Hay un modus operandi, o, mejor dicho, un modus vivendi, del Papa Francisco y de su pontificado que cada uno de nosotros debería tratar de imitar en un intento de emprender verdaderamente el camino de la paz y la fraternidad.
Esto es lo que salta inmediatamente a la vista si recorremos las horas previas al ingreso del Pontífice en el Hospital Policlínico Gemelli el 7 de junio. Antes de acudir a este hospital de Roma en un coche como cualquier otro paciente, el Santo Padre había querido celebrar de todos modos su habitual audiencia de los miércoles, encontrándose, al final, con los recién casados y los fieles presentes en la plaza de San Pedro. El Pontífice no dejó que se apoderara de él el dolor que le atormentaba desde hacía varios días, sino que permitió que su corazón se llenara de amor y preocupación por los demás.

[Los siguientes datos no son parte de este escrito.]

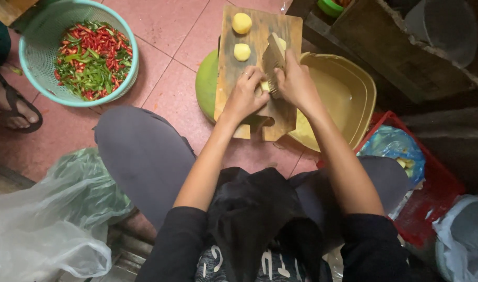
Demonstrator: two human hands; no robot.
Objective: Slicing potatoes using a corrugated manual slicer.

Para comprender que no se trataba de un caso aislado, basta rebobinar la cinta de la crónica de aquel acontecimiento y remontarse a la víspera de su renuncia, el 15 de junio: Francisco, todavía convaleciente de la operación de laparotomía, había querido llevar consuelo a los niños hospitalizados en la sala de oncología pediátrica y neurocirugía infantil del hospital romano. Y, al salir del Policlínico Gemelli para regresar al Vaticano, a quienes le preguntaban cómo se sentía respondió expresando su dolor por los ochenta emigrantes muertos en esas horas en el naufragio frente a las costas de Grecia.
En definitiva, el del Papa es un continuo ejercicio de autodimensionamiento, casi de vaciamiento, para hacer sitio a las necesidades de la humanidad herida y necesitada de comprensión y afecto. Si cada uno de nosotros consiguiera, aunque solo fuera en parte, poner en práctica este modus vivendi, sin duda seríamos mejores.